Print out the data below in full, exactly as written.

[Items from a data source]
• • •
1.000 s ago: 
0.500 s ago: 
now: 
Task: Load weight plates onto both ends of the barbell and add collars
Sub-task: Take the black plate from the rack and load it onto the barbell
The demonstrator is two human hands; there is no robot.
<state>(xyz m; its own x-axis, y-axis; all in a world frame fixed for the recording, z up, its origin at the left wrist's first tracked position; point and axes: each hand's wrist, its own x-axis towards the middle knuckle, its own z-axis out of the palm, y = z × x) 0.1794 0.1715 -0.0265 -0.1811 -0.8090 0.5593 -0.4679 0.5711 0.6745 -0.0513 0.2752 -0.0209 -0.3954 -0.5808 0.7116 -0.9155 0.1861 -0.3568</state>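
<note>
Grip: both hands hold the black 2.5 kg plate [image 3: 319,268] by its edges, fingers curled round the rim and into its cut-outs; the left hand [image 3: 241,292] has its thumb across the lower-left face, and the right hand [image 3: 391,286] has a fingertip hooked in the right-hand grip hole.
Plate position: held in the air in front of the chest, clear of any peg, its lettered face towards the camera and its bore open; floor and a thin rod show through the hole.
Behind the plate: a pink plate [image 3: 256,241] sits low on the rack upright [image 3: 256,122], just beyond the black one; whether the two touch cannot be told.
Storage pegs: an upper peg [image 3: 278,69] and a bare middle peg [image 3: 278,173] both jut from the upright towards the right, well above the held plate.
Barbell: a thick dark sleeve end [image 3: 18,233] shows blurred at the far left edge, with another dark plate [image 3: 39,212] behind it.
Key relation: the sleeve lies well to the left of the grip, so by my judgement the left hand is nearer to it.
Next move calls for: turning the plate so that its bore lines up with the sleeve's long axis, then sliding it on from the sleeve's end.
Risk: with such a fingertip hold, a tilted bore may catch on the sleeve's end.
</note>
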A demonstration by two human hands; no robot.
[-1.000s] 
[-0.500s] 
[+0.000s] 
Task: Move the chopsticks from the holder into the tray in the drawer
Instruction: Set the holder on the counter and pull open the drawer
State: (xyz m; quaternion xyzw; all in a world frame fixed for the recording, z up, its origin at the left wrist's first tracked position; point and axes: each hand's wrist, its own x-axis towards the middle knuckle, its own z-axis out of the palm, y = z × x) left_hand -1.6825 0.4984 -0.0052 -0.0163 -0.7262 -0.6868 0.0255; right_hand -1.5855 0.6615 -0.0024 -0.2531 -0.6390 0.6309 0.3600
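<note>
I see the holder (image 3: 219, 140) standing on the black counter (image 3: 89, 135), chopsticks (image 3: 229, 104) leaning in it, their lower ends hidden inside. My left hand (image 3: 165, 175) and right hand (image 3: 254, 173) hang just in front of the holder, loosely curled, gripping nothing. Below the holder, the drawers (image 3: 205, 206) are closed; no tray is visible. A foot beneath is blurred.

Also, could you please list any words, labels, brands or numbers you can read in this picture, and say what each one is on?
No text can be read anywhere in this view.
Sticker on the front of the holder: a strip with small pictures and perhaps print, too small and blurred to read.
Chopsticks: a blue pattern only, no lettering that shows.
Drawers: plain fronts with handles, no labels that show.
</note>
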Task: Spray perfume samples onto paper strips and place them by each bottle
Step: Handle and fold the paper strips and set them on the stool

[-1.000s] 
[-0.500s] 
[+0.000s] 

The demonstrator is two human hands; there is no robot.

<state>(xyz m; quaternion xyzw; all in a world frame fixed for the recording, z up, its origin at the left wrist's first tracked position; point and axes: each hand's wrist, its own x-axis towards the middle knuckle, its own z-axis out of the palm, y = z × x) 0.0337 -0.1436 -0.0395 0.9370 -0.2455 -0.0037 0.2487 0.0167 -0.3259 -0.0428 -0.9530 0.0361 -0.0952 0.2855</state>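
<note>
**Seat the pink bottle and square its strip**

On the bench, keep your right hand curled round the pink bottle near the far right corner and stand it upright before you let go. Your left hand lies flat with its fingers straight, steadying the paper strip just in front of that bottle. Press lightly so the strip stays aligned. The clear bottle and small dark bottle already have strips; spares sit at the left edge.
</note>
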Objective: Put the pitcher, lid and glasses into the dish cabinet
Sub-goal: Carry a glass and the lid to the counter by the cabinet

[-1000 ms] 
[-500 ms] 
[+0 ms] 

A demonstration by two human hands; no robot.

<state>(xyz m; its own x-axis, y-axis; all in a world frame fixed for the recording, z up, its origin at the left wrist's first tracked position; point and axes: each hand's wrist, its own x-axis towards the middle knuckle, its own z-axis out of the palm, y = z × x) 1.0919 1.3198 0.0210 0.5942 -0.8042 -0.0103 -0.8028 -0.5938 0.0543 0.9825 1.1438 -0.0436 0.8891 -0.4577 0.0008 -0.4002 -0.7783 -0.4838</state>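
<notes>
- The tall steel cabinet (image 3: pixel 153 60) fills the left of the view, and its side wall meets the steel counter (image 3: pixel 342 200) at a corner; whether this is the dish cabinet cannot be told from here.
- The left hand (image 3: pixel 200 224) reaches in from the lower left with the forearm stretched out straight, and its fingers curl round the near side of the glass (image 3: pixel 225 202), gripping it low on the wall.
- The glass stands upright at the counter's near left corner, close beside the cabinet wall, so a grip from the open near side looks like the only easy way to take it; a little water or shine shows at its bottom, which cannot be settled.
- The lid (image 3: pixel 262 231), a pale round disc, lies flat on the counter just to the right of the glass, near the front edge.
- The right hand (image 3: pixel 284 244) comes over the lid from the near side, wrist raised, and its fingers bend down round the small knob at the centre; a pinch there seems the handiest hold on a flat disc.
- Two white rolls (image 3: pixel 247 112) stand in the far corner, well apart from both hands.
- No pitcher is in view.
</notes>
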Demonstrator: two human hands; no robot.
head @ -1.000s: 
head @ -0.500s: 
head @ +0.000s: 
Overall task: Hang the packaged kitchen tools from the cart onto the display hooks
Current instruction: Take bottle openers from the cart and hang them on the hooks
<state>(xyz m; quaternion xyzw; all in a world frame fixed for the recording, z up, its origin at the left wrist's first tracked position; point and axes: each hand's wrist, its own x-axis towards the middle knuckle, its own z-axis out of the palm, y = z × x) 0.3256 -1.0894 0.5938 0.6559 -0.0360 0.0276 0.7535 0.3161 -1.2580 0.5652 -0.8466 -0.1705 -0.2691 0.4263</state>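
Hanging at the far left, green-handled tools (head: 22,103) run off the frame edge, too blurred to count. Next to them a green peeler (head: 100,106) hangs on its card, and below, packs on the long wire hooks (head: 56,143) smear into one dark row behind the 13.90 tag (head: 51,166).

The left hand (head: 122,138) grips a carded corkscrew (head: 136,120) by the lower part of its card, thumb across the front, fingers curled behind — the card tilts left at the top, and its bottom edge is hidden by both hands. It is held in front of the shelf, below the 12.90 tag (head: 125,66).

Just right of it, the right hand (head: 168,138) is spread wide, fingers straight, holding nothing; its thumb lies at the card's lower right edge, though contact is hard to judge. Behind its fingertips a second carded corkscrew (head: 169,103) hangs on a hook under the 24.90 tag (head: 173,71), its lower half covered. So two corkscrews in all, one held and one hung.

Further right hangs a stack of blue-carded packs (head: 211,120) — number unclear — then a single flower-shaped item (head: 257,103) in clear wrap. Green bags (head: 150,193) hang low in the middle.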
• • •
* [Answer to the exercise]:
1.000 s ago: 
0.500 s ago: 
now: 
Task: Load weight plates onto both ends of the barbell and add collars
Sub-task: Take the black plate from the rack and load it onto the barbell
The demonstrator is two human hands; there is no robot.
<state>(xyz m; its own x-axis, y-axis; all in a world frame fixed for the recording, z up, its origin at the left wrist's first tracked position; point and axes: each hand's wrist, its own x-axis towards the middle knuckle, its own z-axis out of the palm, y = z × x) 0.1794 0.1715 -0.0265 -0.1811 -0.8090 0.5593 -0.4679 0.5711 0.6745 -0.0513 0.2752 -0.0209 -0.3954 -0.5808 0.7116 -0.9155 0.1861 -0.3568</state>
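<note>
Grip: both hands hold the black 2.5 kg plate [image 3: 319,268] by its edges, fingers curled round the rim and into its cut-outs; the left hand [image 3: 241,292] has its thumb across the lower-left face, and the right hand [image 3: 391,286] has a fingertip hooked in the right-hand grip hole.
Plate position: held in the air in front of the chest, clear of any peg, its lettered face towards the camera and its bore open; floor and a thin rod show through the hole.
Behind the plate: a pink plate [image 3: 256,241] sits low on the rack upright [image 3: 256,122], just beyond the black one; whether the two touch cannot be told.
Storage pegs: an upper peg [image 3: 278,69] and a bare middle peg [image 3: 278,173] both jut from the upright towards the right, well above the held plate.
Barbell: a thick dark sleeve end [image 3: 18,233] shows blurred at the far left edge, with another dark plate [image 3: 39,212] behind it.
Key relation: the sleeve lies well to the left of the grip, so by my judgement the left hand is nearer to it.
Next move calls for: turning the plate so that its bore lines up with the sleeve's long axis, then sliding it on from the sleeve's end.
Risk: with such a fingertip hold, a tilted bore may catch on the sleeve's end.
</note>
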A demonstration by two human hands; no robot.
[-1.000s] 
[-0.500s] 
[+0.000s] 
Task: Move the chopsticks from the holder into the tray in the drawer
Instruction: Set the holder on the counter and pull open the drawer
State: (xyz m; quaternion xyzw; all in a world frame fixed for the recording, z up, its origin at the left wrist's first tracked position; point and axes: each hand's wrist, its own x-axis towards the middle knuckle, its own z-axis out of the palm, y = z × x) left_hand -1.6825 0.4984 -0.0052 -0.0163 -0.7262 -0.6868 0.0255; right_hand -1.5855 0.6615 -0.0024 -0.2531 -0.6390 0.6309 0.3600
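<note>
I see the holder (image 3: 219, 140) standing on the black counter (image 3: 89, 135), chopsticks (image 3: 229, 104) leaning in it, their lower ends hidden inside. My left hand (image 3: 165, 175) and right hand (image 3: 254, 173) hang just in front of the holder, loosely curled, gripping nothing. Below the holder, the drawers (image 3: 205, 206) are closed; no tray is visible. A foot beneath is blurred.

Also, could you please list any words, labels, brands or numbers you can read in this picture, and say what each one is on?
No text can be read anywhere in this view.
Sticker on the front of the holder: a strip with small pictures and perhaps print, too small and blurred to read.
Chopsticks: a blue pattern only, no lettering that shows.
Drawers: plain fronts with handles, no labels that show.
</note>
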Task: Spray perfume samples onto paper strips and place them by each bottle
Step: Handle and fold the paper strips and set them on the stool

[-1.000s] 
[-0.500s] 
[+0.000s] 

The demonstrator is two human hands; there is no robot.

<state>(xyz m; quaternion xyzw; all in a world frame fixed for the recording, z up, its origin at the left wrist's first tracked position; point and axes: each hand's wrist, its own x-axis towards the middle knuckle, its own z-axis out of the palm, y = z × x) 0.0337 -0.1436 -0.0395 0.9370 -0.2455 -0.0037 0.2487 0.0167 -0.3259 -0.0428 -0.9530 0.0361 -0.0952 0.2855</state>
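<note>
**Seat the pink bottle and square its strip**

On the bench, keep your right hand curled round the pink bottle near the far right corner and stand it upright before you let go. Your left hand lies flat with its fingers straight, steadying the paper strip just in front of that bottle. Press lightly so the strip stays aligned. The clear bottle and small dark bottle already have strips; spares sit at the left edge.
</note>
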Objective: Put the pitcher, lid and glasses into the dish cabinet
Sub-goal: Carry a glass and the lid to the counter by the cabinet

[-1000 ms] 
[-500 ms] 
[+0 ms] 

A demonstration by two human hands; no robot.

<state>(xyz m; its own x-axis, y-axis; all in a world frame fixed for the recording, z up, its origin at the left wrist's first tracked position; point and axes: each hand's wrist, its own x-axis towards the middle knuckle, its own z-axis out of the palm, y = z × x) 1.0919 1.3198 0.0210 0.5942 -0.8042 -0.0103 -0.8028 -0.5938 0.0543 0.9825 1.1438 -0.0436 0.8891 -0.4577 0.0008 -0.4002 -0.7783 -0.4838</state>
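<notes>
- The tall steel cabinet (image 3: pixel 153 60) fills the left of the view, and its side wall meets the steel counter (image 3: pixel 342 200) at a corner; whether this is the dish cabinet cannot be told from here.
- The left hand (image 3: pixel 200 224) reaches in from the lower left with the forearm stretched out straight, and its fingers curl round the near side of the glass (image 3: pixel 225 202), gripping it low on the wall.
- The glass stands upright at the counter's near left corner, close beside the cabinet wall, so a grip from the open near side looks like the only easy way to take it; a little water or shine shows at its bottom, which cannot be settled.
- The lid (image 3: pixel 262 231), a pale round disc, lies flat on the counter just to the right of the glass, near the front edge.
- The right hand (image 3: pixel 284 244) comes over the lid from the near side, wrist raised, and its fingers bend down round the small knob at the centre; a pinch there seems the handiest hold on a flat disc.
- Two white rolls (image 3: pixel 247 112) stand in the far corner, well apart from both hands.
- No pitcher is in view.
</notes>
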Demonstrator: two human hands; no robot.
head @ -1.000s: 
head @ -0.500s: 
head @ +0.000s: 
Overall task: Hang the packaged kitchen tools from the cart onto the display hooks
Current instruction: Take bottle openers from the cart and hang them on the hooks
<state>(xyz m; quaternion xyzw; all in a world frame fixed for the recording, z up, its origin at the left wrist's first tracked position; point and axes: each hand's wrist, its own x-axis towards the middle knuckle, its own z-axis out of the palm, y = z × x) 0.3256 -1.0894 0.5938 0.6559 -0.0360 0.0276 0.7535 0.3161 -1.2580 0.5652 -0.8466 -0.1705 -0.2691 0.4263</state>
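Hanging at the far left, green-handled tools (head: 22,103) run off the frame edge, too blurred to count. Next to them a green peeler (head: 100,106) hangs on its card, and below, packs on the long wire hooks (head: 56,143) smear into one dark row behind the 13.90 tag (head: 51,166).

The left hand (head: 122,138) grips a carded corkscrew (head: 136,120) by the lower part of its card, thumb across the front, fingers curled behind — the card tilts left at the top, and its bottom edge is hidden by both hands. It is held in front of the shelf, below the 12.90 tag (head: 125,66).

Just right of it, the right hand (head: 168,138) is spread wide, fingers straight, holding nothing; its thumb lies at the card's lower right edge, though contact is hard to judge. Behind its fingertips a second carded corkscrew (head: 169,103) hangs on a hook under the 24.90 tag (head: 173,71), its lower half covered. So two corkscrews in all, one held and one hung.

Further right hangs a stack of blue-carded packs (head: 211,120) — number unclear — then a single flower-shaped item (head: 257,103) in clear wrap. Green bags (head: 150,193) hang low in the middle.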

The reply to this exercise is complete.